WHAT IS EXPECTED: Provide again, from the entries below, every line from the one containing "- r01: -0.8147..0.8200" through the one containing "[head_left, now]", exactly as written, and no other line.

MATERIAL SHOWN:
....

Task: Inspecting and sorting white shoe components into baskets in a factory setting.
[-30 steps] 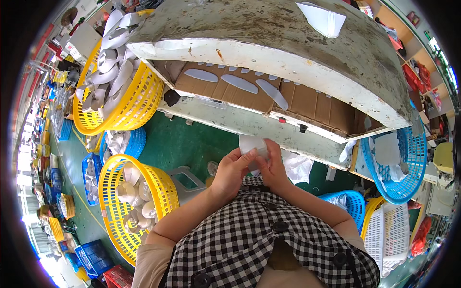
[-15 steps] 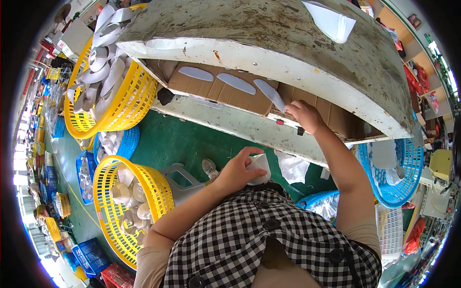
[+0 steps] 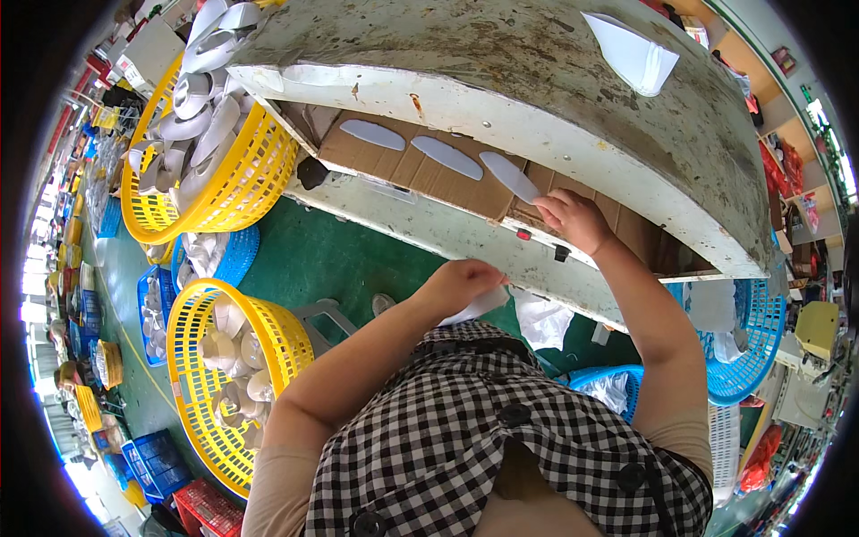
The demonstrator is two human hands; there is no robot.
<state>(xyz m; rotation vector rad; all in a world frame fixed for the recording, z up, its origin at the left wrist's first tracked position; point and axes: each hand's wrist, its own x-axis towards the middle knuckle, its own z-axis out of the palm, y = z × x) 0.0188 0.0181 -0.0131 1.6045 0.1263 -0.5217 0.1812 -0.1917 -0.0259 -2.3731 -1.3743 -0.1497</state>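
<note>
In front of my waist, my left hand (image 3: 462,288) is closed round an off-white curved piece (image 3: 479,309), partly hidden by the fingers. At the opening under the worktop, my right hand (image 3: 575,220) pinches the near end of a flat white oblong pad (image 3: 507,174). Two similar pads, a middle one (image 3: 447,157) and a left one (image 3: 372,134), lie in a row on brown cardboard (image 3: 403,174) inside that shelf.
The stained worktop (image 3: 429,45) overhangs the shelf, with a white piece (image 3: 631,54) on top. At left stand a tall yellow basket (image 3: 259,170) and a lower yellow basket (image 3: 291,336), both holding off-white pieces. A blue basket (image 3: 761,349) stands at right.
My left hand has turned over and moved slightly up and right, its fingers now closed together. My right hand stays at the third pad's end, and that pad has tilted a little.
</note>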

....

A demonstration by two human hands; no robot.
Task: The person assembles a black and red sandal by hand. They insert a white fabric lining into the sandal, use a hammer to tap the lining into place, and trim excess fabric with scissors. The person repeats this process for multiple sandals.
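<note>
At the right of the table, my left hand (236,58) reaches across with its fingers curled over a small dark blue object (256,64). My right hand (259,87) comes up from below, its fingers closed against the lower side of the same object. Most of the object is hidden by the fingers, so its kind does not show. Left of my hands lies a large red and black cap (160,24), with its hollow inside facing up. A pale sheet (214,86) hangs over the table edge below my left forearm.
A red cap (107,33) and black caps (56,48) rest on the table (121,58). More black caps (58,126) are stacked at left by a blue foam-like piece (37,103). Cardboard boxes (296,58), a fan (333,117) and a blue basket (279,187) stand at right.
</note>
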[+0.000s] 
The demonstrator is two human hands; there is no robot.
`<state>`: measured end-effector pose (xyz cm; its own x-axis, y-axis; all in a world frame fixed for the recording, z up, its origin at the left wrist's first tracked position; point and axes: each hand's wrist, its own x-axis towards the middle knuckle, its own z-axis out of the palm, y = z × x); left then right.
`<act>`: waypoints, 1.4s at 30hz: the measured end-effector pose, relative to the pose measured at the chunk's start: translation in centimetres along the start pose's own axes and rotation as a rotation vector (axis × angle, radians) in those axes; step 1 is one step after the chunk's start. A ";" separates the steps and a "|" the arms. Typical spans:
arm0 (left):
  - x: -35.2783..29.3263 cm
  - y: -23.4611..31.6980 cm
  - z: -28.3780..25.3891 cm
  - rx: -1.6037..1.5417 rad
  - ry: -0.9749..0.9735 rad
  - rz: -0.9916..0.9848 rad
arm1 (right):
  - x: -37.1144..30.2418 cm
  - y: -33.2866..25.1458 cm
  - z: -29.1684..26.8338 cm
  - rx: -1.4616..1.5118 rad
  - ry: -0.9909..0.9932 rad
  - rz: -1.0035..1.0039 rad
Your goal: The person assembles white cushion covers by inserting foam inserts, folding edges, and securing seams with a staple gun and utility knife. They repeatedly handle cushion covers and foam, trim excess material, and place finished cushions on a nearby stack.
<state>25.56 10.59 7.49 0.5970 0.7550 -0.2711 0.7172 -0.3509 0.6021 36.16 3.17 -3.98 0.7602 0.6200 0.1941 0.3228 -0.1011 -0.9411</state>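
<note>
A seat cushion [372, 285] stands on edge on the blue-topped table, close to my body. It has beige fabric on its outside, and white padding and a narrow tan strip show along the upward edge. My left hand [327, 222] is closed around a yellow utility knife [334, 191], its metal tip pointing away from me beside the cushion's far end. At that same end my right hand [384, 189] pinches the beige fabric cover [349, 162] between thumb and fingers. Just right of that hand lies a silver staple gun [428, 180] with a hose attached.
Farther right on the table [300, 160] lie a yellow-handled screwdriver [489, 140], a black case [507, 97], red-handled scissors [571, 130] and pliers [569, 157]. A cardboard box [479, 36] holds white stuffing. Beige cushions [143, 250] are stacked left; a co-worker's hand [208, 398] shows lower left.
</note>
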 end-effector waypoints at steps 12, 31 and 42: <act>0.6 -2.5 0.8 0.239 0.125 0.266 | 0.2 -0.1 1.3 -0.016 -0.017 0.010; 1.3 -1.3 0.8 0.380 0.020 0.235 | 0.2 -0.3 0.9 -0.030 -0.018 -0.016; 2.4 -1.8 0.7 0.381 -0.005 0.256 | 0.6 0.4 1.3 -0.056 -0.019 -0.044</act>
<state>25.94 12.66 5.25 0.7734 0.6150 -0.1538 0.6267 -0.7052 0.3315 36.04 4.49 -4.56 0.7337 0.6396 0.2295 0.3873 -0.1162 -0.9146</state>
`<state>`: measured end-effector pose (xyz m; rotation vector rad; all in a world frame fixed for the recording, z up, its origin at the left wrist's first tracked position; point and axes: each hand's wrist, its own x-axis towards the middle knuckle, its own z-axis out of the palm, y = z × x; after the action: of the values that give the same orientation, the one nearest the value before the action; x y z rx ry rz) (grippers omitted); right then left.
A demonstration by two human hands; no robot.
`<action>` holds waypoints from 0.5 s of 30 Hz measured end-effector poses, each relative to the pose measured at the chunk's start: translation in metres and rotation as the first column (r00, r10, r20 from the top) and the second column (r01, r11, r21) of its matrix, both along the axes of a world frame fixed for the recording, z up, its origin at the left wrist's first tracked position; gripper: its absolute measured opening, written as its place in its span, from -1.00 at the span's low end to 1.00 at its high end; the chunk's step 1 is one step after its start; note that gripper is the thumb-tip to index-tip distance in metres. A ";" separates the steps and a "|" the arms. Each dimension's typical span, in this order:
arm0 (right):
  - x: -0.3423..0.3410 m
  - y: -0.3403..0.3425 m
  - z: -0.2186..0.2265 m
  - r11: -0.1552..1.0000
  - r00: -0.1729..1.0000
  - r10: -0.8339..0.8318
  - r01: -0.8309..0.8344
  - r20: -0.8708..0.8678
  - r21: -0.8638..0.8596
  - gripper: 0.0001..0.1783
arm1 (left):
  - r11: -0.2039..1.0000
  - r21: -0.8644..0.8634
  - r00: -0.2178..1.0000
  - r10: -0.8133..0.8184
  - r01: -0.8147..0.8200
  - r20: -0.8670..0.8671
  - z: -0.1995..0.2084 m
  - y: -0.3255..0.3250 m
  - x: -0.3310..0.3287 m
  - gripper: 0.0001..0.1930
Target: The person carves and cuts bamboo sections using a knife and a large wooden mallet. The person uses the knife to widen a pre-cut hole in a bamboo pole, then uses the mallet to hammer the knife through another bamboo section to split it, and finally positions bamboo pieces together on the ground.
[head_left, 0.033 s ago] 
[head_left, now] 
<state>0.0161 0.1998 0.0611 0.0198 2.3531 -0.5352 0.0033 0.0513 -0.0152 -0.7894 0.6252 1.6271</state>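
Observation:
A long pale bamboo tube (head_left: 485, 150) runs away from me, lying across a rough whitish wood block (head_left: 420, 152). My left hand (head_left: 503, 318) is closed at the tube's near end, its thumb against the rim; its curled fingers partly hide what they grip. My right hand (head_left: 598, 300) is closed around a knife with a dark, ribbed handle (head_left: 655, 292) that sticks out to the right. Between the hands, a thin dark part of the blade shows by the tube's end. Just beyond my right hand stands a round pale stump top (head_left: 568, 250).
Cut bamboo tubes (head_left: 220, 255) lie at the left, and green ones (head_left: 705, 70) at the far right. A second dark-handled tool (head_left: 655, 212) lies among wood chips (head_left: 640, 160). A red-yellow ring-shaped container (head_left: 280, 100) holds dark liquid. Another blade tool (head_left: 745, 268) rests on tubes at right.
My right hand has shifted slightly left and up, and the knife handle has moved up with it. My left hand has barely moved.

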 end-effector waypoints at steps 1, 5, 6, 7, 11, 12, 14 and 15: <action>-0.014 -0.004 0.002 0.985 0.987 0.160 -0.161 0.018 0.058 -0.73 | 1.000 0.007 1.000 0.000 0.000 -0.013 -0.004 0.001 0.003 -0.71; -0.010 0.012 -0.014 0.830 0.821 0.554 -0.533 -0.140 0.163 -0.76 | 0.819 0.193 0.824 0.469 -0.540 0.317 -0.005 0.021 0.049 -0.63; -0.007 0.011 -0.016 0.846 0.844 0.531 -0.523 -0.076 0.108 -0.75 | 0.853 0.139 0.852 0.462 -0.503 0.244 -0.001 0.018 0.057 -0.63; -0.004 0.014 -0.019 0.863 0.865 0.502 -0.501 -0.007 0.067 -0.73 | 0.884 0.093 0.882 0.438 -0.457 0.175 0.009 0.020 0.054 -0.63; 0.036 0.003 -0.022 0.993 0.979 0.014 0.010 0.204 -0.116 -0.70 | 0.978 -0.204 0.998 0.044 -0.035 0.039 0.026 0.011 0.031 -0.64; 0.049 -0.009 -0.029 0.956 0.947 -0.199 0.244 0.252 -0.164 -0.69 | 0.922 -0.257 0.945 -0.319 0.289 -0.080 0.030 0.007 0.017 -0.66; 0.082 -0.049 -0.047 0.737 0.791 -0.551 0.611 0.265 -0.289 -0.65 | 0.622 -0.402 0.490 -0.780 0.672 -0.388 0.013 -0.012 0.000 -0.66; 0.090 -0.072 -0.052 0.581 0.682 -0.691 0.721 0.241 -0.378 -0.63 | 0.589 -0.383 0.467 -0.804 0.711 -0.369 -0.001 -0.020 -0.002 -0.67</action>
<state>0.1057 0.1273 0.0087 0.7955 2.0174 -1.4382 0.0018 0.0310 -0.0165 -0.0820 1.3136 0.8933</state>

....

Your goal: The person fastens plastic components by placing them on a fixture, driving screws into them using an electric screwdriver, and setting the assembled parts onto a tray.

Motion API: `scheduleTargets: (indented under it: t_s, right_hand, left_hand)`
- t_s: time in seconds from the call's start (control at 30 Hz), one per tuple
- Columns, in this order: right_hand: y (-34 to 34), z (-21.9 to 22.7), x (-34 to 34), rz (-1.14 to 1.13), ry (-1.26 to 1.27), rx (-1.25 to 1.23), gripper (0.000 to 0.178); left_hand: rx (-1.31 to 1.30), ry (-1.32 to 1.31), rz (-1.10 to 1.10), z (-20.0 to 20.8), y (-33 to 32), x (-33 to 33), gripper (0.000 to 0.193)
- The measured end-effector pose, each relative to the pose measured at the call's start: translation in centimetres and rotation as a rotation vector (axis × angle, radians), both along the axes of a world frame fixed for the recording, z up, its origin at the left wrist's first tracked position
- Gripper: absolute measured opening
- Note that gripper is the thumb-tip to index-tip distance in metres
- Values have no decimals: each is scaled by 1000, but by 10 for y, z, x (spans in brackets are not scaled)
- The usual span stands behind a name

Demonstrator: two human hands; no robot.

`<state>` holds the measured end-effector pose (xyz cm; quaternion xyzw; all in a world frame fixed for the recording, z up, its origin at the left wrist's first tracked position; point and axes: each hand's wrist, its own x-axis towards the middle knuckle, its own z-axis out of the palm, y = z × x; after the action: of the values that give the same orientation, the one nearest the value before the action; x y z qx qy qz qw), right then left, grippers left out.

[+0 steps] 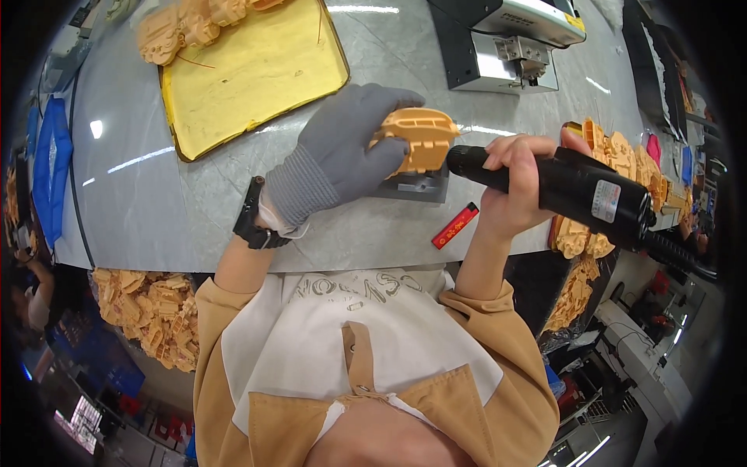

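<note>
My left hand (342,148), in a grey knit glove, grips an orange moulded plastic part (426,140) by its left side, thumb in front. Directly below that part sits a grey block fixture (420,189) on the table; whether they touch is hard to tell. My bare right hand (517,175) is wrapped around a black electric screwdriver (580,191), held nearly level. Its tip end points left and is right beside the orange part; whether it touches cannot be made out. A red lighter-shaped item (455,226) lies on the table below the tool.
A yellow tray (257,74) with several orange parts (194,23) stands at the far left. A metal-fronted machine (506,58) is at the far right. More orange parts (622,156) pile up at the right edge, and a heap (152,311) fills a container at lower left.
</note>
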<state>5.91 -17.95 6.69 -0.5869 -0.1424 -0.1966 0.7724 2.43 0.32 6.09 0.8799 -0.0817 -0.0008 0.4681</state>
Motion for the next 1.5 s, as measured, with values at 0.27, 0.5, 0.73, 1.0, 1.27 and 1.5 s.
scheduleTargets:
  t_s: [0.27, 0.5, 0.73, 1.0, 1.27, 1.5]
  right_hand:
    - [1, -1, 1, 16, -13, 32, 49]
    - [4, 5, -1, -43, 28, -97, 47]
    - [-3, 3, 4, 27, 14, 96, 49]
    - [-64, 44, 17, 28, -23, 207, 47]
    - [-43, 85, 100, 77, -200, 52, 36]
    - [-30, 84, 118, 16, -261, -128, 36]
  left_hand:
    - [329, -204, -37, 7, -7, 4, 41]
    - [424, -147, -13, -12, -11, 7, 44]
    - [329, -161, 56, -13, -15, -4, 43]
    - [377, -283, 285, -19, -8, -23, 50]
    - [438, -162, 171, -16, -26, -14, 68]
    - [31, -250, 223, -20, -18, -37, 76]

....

SOLUTION:
  - r01: -0.8147..0.8200
  - r20: -0.8670..0.8671
  - z: -0.1995..0.2084 m
  - y: -0.3255..0.3250 m
  - x: -0.3310..0.3287 m
  - gripper: 0.0001..0.1930
Target: The person carves and cuts bamboo sections using a knife and a large wooden mallet. The person uses the knife to widen a pre-cut hole in a bamboo pole, then uses the mallet to hammer the knife through another bamboo section to split it, and finally positions bamboo pieces together on the ground.
[head_left, 0.033 s ago] 
[head_left, now] 

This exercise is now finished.